Stored entries:
-- -- --

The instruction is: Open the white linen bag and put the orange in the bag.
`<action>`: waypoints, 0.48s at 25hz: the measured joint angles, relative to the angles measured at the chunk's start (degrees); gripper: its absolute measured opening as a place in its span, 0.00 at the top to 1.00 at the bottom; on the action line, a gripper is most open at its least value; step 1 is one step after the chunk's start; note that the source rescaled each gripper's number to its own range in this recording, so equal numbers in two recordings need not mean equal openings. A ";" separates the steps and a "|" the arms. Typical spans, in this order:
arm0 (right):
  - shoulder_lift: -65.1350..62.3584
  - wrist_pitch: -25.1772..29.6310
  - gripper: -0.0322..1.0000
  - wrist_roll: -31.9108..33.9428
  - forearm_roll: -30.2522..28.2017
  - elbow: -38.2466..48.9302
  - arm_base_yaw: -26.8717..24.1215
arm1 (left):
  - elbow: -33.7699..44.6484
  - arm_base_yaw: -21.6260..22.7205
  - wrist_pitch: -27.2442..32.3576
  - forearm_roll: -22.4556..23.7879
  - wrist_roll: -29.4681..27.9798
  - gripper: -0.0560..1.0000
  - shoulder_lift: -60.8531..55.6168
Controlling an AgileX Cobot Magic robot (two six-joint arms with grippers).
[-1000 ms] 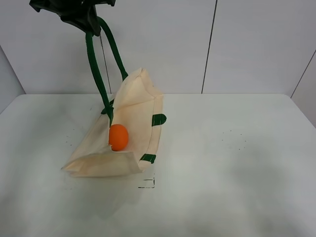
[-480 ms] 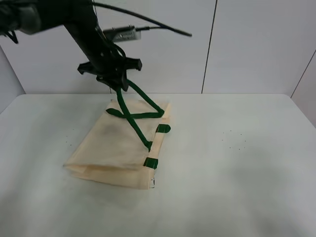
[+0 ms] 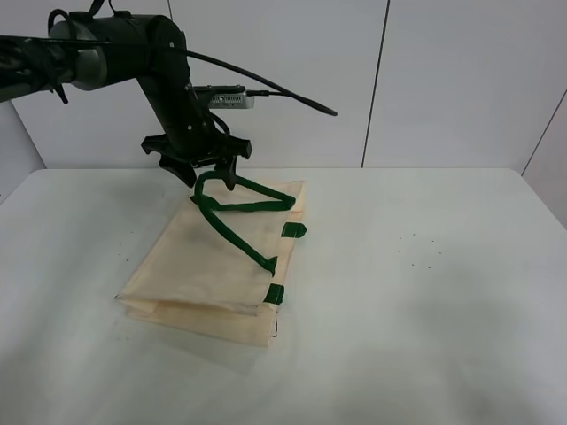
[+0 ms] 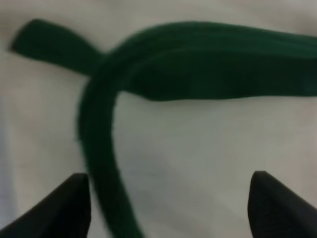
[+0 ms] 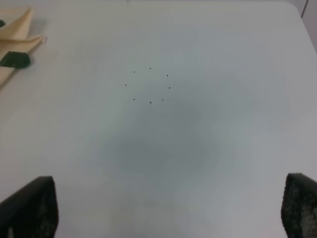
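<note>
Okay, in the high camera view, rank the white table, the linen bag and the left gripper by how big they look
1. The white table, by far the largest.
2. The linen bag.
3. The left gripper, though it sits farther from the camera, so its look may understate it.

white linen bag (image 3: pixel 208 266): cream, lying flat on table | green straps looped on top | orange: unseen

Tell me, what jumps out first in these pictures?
The white linen bag lies flat on the left half of the table, one dark green strap looped across its top. The black left gripper hangs open just over the strap's far end. No orange shows.
</note>
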 joint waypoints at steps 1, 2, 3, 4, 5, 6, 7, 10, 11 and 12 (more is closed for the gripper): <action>0.00 0.00 0.00 0.00 0.00 0.00 0.00 | 0.00 0.08 0.81 1.52 -0.54 0.08 0.00; 0.00 0.00 0.00 0.00 0.00 0.00 0.00 | 0.00 0.50 1.60 2.69 -1.06 0.08 0.00; 0.00 0.00 0.00 0.00 0.00 0.00 0.00 | 0.00 0.91 2.10 3.22 -1.35 0.08 0.00; 0.00 0.00 0.00 0.00 0.00 0.00 0.00 | 0.00 1.72 2.50 3.59 -1.41 0.08 0.00; 0.00 0.00 0.00 0.00 0.00 0.00 0.00 | 0.00 2.83 2.67 3.74 -1.41 0.08 0.00; 0.00 0.00 0.00 0.00 0.00 0.00 0.00 | 0.00 4.19 2.72 3.88 -1.41 0.08 0.00; 0.00 0.00 0.00 0.00 0.00 0.00 0.00 | 0.00 5.48 2.74 3.95 -1.48 0.08 0.00; 0.00 0.00 0.00 0.00 0.00 0.00 0.00 | 0.00 10.04 3.14 4.09 -1.48 0.08 0.00; 0.00 0.00 0.00 0.00 0.00 0.00 0.00 | 0.00 11.60 3.51 4.26 -1.36 0.08 0.00; 0.00 0.00 0.00 0.00 0.00 0.00 0.00 | 0.00 13.05 4.05 4.50 -1.27 0.08 0.00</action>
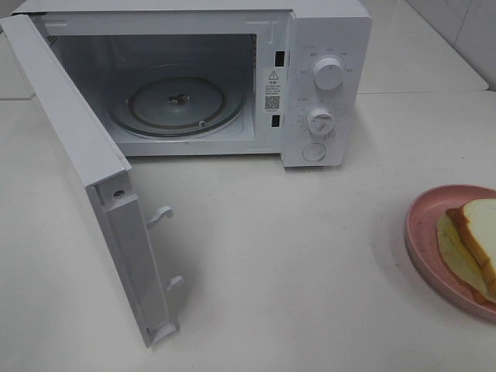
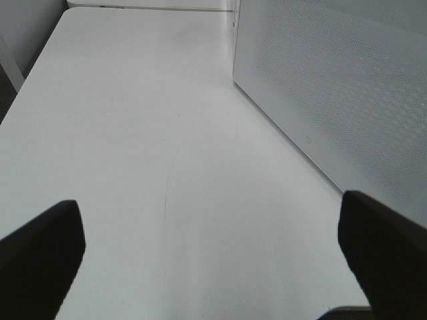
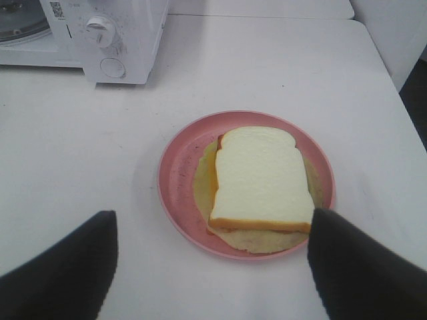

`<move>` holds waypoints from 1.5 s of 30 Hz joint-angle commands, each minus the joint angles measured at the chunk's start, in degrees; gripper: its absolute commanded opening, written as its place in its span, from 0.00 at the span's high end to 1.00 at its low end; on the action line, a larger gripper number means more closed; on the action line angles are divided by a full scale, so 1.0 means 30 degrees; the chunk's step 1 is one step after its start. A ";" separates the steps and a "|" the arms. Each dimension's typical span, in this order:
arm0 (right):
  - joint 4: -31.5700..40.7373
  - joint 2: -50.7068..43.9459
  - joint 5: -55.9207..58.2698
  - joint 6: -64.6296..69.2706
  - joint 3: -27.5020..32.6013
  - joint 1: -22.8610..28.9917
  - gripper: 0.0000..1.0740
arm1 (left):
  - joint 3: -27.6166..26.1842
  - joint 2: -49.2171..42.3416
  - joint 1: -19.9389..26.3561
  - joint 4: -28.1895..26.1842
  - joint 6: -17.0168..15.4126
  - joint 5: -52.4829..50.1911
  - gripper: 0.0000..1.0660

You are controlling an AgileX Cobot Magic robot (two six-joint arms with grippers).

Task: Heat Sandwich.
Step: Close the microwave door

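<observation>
- Right gripper (image 3: 210,267) hangs with jaws spread and empty above the sandwich (image 3: 261,179) on the pink plate (image 3: 175,177), right of the microwave (image 1: 325,77): lower squarely, clasp the plate rim.
- Left gripper (image 2: 210,257), spread wide, holds nothing.
- Only the high view shows the open door (image 1: 85,163) and turntable (image 1: 177,105).

Neither arm is seen in the high view. In the left wrist view, the left gripper (image 2: 213,253) is held low with its jaws spread wide; two dark fingers (image 2: 40,257) are seen at either side, and nothing is held between them. In the right wrist view, the right gripper (image 3: 213,263) is held higher, pointing downward, its jaws also parted and empty, with dark fingers (image 3: 360,267) seen at both sides.
</observation>
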 commanded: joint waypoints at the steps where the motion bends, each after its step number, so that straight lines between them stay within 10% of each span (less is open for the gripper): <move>1: 0.0057 -0.0516 -0.0286 -0.0210 -0.0019 -0.0153 0.29 | 0.0038 -0.0153 0.0000 0.0019 -0.0057 -0.0153 0.08; 45: 0.0057 -0.0516 -0.0286 -0.0210 -0.0019 -0.0153 0.30 | -0.0267 -0.0153 0.0000 0.0076 -0.0382 -0.0573 0.08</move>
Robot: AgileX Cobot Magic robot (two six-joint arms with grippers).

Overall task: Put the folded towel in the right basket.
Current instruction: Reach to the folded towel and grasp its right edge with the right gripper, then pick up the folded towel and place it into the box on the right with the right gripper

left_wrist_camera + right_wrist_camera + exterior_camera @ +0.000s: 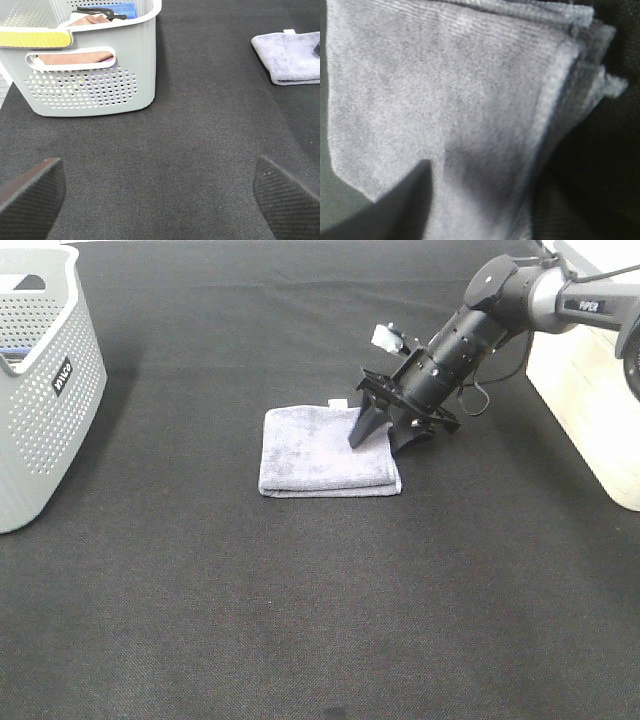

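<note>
The folded grey-lilac towel (315, 450) lies flat on the black table, mid-frame in the high view. My right gripper (385, 438) is down at the towel's right edge, jaws apart: one finger rests on the towel, the other stands just off its right side. In the right wrist view the towel (445, 100) fills the frame, its layered edge between the two dark fingers of the gripper (480, 220). My left gripper (160, 200) is open and empty, low over bare table, out of the high view. The towel (292, 57) shows far from it.
A grey perforated basket (40, 390) stands at the left edge, with cloths inside (75, 55). A pale beige container (590, 410) stands at the right edge, behind the right arm. The black cloth surface (320, 620) covers the table.
</note>
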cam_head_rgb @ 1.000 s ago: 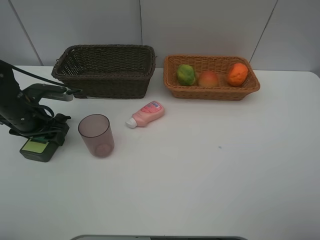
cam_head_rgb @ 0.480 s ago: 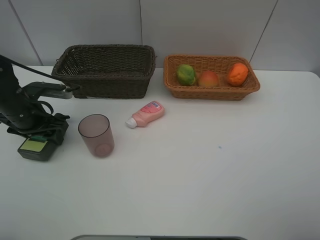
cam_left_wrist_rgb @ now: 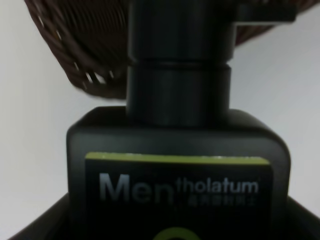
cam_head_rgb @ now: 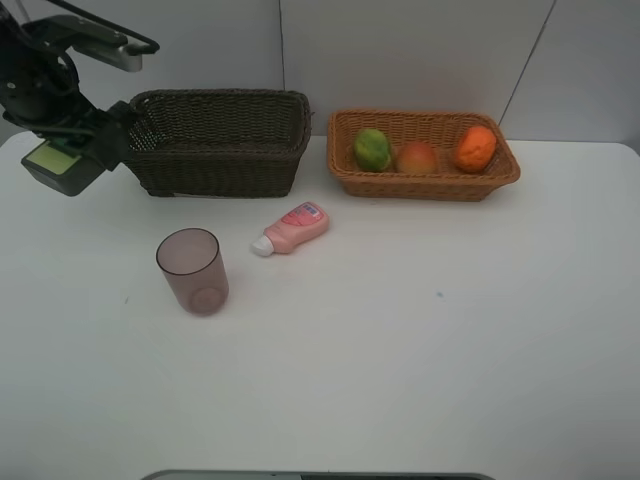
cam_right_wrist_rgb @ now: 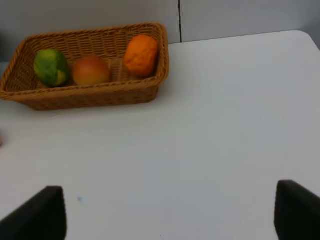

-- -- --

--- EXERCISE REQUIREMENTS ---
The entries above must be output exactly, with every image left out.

--- OUTPUT OF THE TASK ---
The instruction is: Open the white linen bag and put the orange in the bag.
`<action>`: waypoints, 0.48s at 25hz: the measured joint angles, relative to the angles measured at the chunk's start (degrees); gripper: its absolute measured opening as a place in its span, 0.00 at the top to 1.00 at the bottom; on the action line, a gripper is most open at its least value; step 1 is one step after the chunk's start; note that the source rescaled each gripper's number to its own range in this recording, so equal numbers in two recordings need not mean equal openings. A ";" separates the steps and a "|" the arms. Typical spans, in this order:
arm0 (right):
  - shoulder_lift: -65.1350..62.3584
  - wrist_pitch: -25.1772..29.6310
  - gripper: -0.0322..1.0000
  - wrist_roll: -31.9108..33.9428
  - forearm_roll: -30.2522..28.2017
  - elbow: -38.2466..48.9302
  - arm_base_yaw: -26.8717..24.1215
arm1 (left):
  - elbow: -33.7699..44.6484
  - arm_base_yaw: -21.6260..22.7205
  - wrist_pitch: -27.2442..32.3576
  - forearm_roll: -22.4556..23.7879
  - wrist_roll: -29.4681..27.9798
  - gripper: -0.0560..1.0000
  - shoulder_lift: -60.8531..55.6168
Controlling an AgileX Cobot Magic robot (two six-joint arms with grippers).
[-1000 ms] 
[-480 ms] 
[+0 ms] 
[+0 ms] 
[+0 ms] 
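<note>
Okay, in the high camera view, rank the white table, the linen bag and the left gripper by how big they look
1. The white table, by far the largest.
2. The linen bag.
3. The left gripper, though it sits farther from the camera, so its look may understate it.

white linen bag (image 3: pixel 208 266): cream, lying flat on table | green straps looped on top | orange: unseen

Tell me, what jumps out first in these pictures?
The white linen bag lies flat on the left half of the table, one dark green strap looped across its top. The black left gripper hangs open just over the strap's far end. No orange shows.
</note>
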 joint waypoints at steps 1, 2, 3, 4, 5, 6, 7, 10, 11 and 12 (more is closed for the gripper): <action>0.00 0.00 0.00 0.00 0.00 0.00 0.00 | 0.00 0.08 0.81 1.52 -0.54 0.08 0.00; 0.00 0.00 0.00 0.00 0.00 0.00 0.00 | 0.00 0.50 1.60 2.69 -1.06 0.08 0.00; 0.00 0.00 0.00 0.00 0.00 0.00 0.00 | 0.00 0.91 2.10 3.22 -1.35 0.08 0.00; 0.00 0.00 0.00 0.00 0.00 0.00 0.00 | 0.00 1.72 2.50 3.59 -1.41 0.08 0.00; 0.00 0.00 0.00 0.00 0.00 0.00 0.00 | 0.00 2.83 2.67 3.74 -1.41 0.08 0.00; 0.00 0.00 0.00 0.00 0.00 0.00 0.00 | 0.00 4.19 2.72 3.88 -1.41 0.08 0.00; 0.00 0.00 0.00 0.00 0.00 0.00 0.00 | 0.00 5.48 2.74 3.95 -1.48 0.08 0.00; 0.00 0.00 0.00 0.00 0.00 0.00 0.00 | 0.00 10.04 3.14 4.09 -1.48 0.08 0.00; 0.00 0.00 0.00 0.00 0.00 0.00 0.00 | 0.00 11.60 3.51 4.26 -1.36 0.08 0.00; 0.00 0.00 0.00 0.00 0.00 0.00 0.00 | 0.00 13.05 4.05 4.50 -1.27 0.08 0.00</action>

`<move>` holds waypoints from 1.5 s of 30 Hz joint-angle commands, each minus the joint angles measured at the chunk's start, in degrees; gripper: its absolute commanded opening, written as its place in its span, from 0.00 at the span's high end to 1.00 at its low end; on the action line, a larger gripper number means more closed; on the action line angles are divided by a full scale, so 1.0 means 30 degrees; the chunk's step 1 is one step after its start. A ";" separates the steps and a "|" the arms. Each dimension's typical span, in this order:
arm0 (right):
  - joint 4: -31.5700..40.7373
  - joint 2: -50.7068..43.9459
  - joint 5: -55.9207..58.2698
  - joint 6: -64.6296..69.2706
  - joint 3: -27.5020..32.6013
  - joint 1: -22.8610..28.9917
  - gripper: 0.0000..1.0740
arm1 (left):
  - joint 3: -27.6166..26.1842
  - joint 2: -49.2171..42.3416
  - joint 1: -19.9389..26.3561
  - joint 4: -28.1895..26.1842
  - joint 6: -17.0168..15.4126
  - joint 5: -52.4829..50.1911
  - gripper: 0.0000..1.0660

You are controlling an AgileX Cobot Magic robot (two six-joint arms with grippers).

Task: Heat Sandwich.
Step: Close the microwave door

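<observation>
- Right gripper (image 3: 210,267) hangs with jaws spread and empty above the sandwich (image 3: 261,179) on the pink plate (image 3: 175,177), right of the microwave (image 1: 325,77): lower squarely, clasp the plate rim.
- Left gripper (image 2: 210,257), spread wide, holds nothing.
- Only the high view shows the open door (image 1: 85,163) and turntable (image 1: 177,105).

Neither arm is seen in the high view. In the left wrist view, the left gripper (image 2: 213,253) is held low with its jaws spread wide; two dark fingers (image 2: 40,257) are seen at either side, and nothing is held between them. In the right wrist view, the right gripper (image 3: 213,263) is held higher, pointing downward, its jaws also parted and empty, with dark fingers (image 3: 360,267) seen at both sides.
</observation>
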 commanded: joint waypoints at the steps where the motion bends, each after its step number, so that straight lines between them stay within 10% of each span (less is open for the gripper): <move>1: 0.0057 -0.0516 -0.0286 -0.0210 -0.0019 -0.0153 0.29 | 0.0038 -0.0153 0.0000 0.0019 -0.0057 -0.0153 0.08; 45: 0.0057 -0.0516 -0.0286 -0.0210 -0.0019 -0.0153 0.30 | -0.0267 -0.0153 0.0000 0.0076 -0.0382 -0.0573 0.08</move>
Robot: AgileX Cobot Magic robot (two six-joint arms with grippers).

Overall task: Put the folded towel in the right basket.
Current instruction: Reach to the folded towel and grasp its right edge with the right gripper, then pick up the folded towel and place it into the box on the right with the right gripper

left_wrist_camera + right_wrist_camera + exterior_camera @ +0.000s: 

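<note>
The folded grey-lilac towel (315, 450) lies flat on the black table, mid-frame in the high view. My right gripper (385, 438) is down at the towel's right edge, jaws apart: one finger rests on the towel, the other stands just off its right side. In the right wrist view the towel (445, 100) fills the frame, its layered edge between the two dark fingers of the gripper (480, 220). My left gripper (160, 200) is open and empty, low over bare table, out of the high view. The towel (292, 57) shows far from it.
A grey perforated basket (40, 390) stands at the left edge, with cloths inside (75, 55). A pale beige container (590, 410) stands at the right edge, behind the right arm. The black cloth surface (320, 620) covers the table.
</note>
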cam_head_rgb @ 1.000 s ago: 
cam_head_rgb @ 0.480 s ago: 
cam_left_wrist_rgb @ now: 
cam_head_rgb @ now: 
cam_right_wrist_rgb @ now: 

With this, the answer is done.